This test shows how the Urei 1176 colours audio without actually imparting any gain reduction, whilst the attack knob is turned fully counterclockwise to the ‘OFF’ position, bypassing the gain reduction circuit. No parameters such as attack, release or ratio alter the sound produced while the gain reduction circuit is being bypassed.
By comparing the frequency response of the clean sine sweep with the resulting sweep from the 1176, we can see that the clean sweep has been coloured somewhat by the Urei 1176. Although the gain reduction circuitry has been bypassed, the signal still runs through the transformers (Universal Audio, 2009).
In the Urei 1176LN Rev D these were the UA-5002, that were used up until Rev E. Revision F saw the change to the B11148 transformer with higher gain (Universal Audio, 2011).

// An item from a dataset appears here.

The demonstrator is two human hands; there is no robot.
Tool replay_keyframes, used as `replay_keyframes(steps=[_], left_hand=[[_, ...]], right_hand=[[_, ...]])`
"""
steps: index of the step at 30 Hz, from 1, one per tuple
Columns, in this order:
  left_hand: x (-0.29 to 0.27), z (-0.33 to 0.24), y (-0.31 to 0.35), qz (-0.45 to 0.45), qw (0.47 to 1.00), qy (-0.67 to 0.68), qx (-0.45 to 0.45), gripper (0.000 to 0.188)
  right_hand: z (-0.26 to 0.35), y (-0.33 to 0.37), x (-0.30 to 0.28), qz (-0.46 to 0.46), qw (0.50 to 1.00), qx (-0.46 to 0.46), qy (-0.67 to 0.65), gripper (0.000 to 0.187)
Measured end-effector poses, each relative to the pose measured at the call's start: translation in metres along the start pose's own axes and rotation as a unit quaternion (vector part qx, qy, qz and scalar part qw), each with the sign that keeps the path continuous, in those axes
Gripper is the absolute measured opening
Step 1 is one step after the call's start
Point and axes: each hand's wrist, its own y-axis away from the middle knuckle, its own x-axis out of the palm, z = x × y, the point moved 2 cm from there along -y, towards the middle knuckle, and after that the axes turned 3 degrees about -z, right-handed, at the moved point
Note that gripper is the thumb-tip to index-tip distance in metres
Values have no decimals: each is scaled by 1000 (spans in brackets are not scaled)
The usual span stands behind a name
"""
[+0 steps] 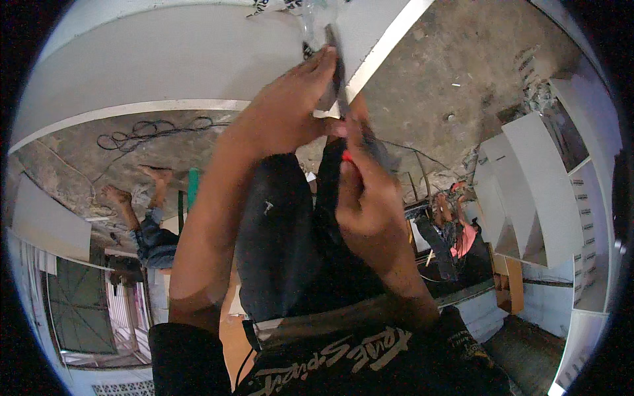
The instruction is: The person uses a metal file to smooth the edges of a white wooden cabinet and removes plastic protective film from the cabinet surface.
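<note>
A light grey board [178, 66] with a pale edge lies in front of me, its corner between my hands. A long, flat, dark metal file [339, 76] is against the edge at that corner. My right hand [371, 198] is wrapped round its handle end, where a bit of red shows. My left hand [281, 109] lies along the board's corner, its fingers pressed together on the far part of the file. The fingertips of the right hand are partly blurred. Beside the file's tip lies clear plastic wrap [320, 16].
On the concrete floor [456, 66] lies a coiled dark cable [155, 132]. One person's bare feet and legs [148, 218] are at the left; another person in pink [464, 239] is at the right. Grey cabinet panels [528, 191] stand at the right.
</note>
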Motion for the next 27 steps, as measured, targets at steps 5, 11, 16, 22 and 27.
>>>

From the graph, it can be seen that the transformers create third harmonic distortion. On this particular sweep off of 800Hz the series can be seen to ascend 1.6kHz, 2.4kHz, 3.2kHz, 4kHz etc. There is also slight presence peaks within the higher frequencies, visible at 2.5 kHz, 3.5kHz and 5.5kHz.
In the low frequencies narrower bands of resonances can be seen to subtly colour the signal. These occur at 56Hz, 84Hz, 110Hz, 165Hz and 190Hz. The 1176LN is also imparting a subtle low shelf boost on the audio, visible from 50Hz and below.
All tests conducted on the Urei 1176LN Rev D were performed directly though an Apogee Symphony. To minimise signal flow I connected straight from the DAC into the 1176, then straight back into the ADC.